Here are your hree disability-related links for Tuesday, May 7, 2024.
1. Ministers seek to overhaul disability benefits system
Alice Evans,Munaza Rafiq, BBC - April 29, 2024
“Disabled people could face major changes to how the personal independence payments (PIP) benefit works, as the government tries to tackle the rising number of claimants with a mental health condition.”
2. Ministers are callous and clueless on Pip payments
Letters, The Guardian - May 3, 2024
“Perhaps we shouldn’t be surprised that the government has continued to attack ‘mental health culture’ (Mentally ill people being used as ‘political football’, campaigners say, 29 April). The publication of its disability green paper, in which the government says it wants to move away from financial support for those with mental health conditions given through personal independence payment (Pip), is greatly concerning. It comes after the prime minister labelled the UK as being amid a ‘sicknote culture’ and said that society shouldn’t be ‘over-medicalising the everyday challenges and worries of life’ by diagnosing them as mental health conditions.”
From my perspective here in the U.S., it looks like once again the U.K. is having a sharper, more explicit policy debate about something that’s more like a low-grade gripe here. It’s the idea, or stereotype, that way too many people with ordinary problems and worries are claiming to have mental health disabilities these days. It’s an idea that’s hard not to wonder about now and then. But it’s also fairly easy to refute, or at least see quite differently from a different angle.
A decade or so ago, the U.K. government was revamping its disability payment systems too, partially in response to a sort of fever of largely manufactured outrage about “benefits scroungers,” people flat-out faking disabilities and refusing to work. There was a similar panic here in the U.S. at about the same time, when Social Security Disability reserves got really low for awhile. But efforts to drum up this “concern” into harmful changes never went very far. Maybe we should be glad that once in awhile, political polarization, dysfunction, and gridlock makes it hard to do bad things as well as good in U.S. politics. If we were able to change important policy and support systems in response to every new moral panic, conditions would be even worse than they already are for disabled people, and other marginalized groups too.
3. Conduct Polling Place Accessibility Audits in Your Community
American Association of People with Disabilities - May 6, 2024
“Despite federal laws that require polling places to be accessible; voters with disabilities continue to experience barriers on election day. In 2016, the Government Accountability Office found that 60 percent of polling places had at least one problem that made them inaccessible.”

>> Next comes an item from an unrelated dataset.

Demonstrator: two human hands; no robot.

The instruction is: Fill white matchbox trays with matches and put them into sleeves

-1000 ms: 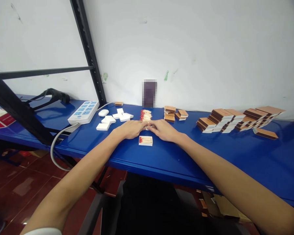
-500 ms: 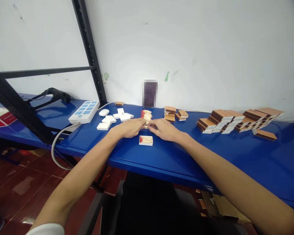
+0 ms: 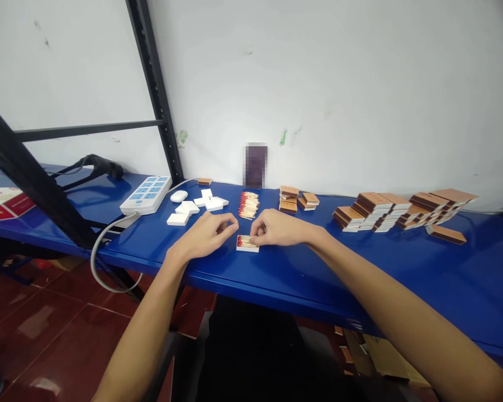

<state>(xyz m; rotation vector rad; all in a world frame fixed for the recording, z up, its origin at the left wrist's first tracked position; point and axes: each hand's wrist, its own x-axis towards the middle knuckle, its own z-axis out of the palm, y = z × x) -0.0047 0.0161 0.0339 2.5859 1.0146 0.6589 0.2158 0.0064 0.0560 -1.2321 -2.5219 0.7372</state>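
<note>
the grip of your right hand point(image 3: 274, 228) is narrow, its fingertips bunched over the right end of the shallow white rectangular cardboard tray point(image 3: 248, 249); you can't tell from here whether they pinch any of the thin pale wooden matches with red heads point(image 3: 243, 240) lying in it. those matches run lengthwise, with their heads toward the tray's left end. the grip of your left hand point(image 3: 208, 231) is curled narrow as well, just beyond the tray to its left, thumb and forefinger close together; you can't tell whether the tips meet. the tray rests on the glossy blue worktop point(image 3: 285, 273) in front of you, near the front edge. beyond it and well clear of your fingers lies a loose heap of red-headed wooden matches point(image 3: 248, 205), heads mostly to the left. to the left of that heap you have a scatter of small white cardboard trays point(image 3: 187, 207), some overlapping, with a rounded white plastic case point(image 3: 179, 196) near them. to the right sit two low stacks of brown-and-white cardboard matchboxes point(image 3: 289, 200), and farther right a larger stepped group of brown-topped matchboxes point(image 3: 373, 206), with one brown matchbox lying apart point(image 3: 445, 234) in front.
</note>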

Here is something disabled people and people who want to be disability rights allies can actually, feasibly do, to make a difference. Either check out the accessibility of your polling places yourself, or better yet, connect with others who can cover more polling places in an area. Find and join a local effort — such as a local Center for Independent Living or other disability organization — or form a team yourself. Make a plan. Get the toolkit. Use it as soon as polling places are set for upcoming elections. Report accessibility problems to your local board of elections. And report overall results of your surveys so we get a better picture of voting accessibility in the U.S. So many of us struggle to know how we can help make life better for disabled people. This is one practical, concrete thing nearly anyone can do.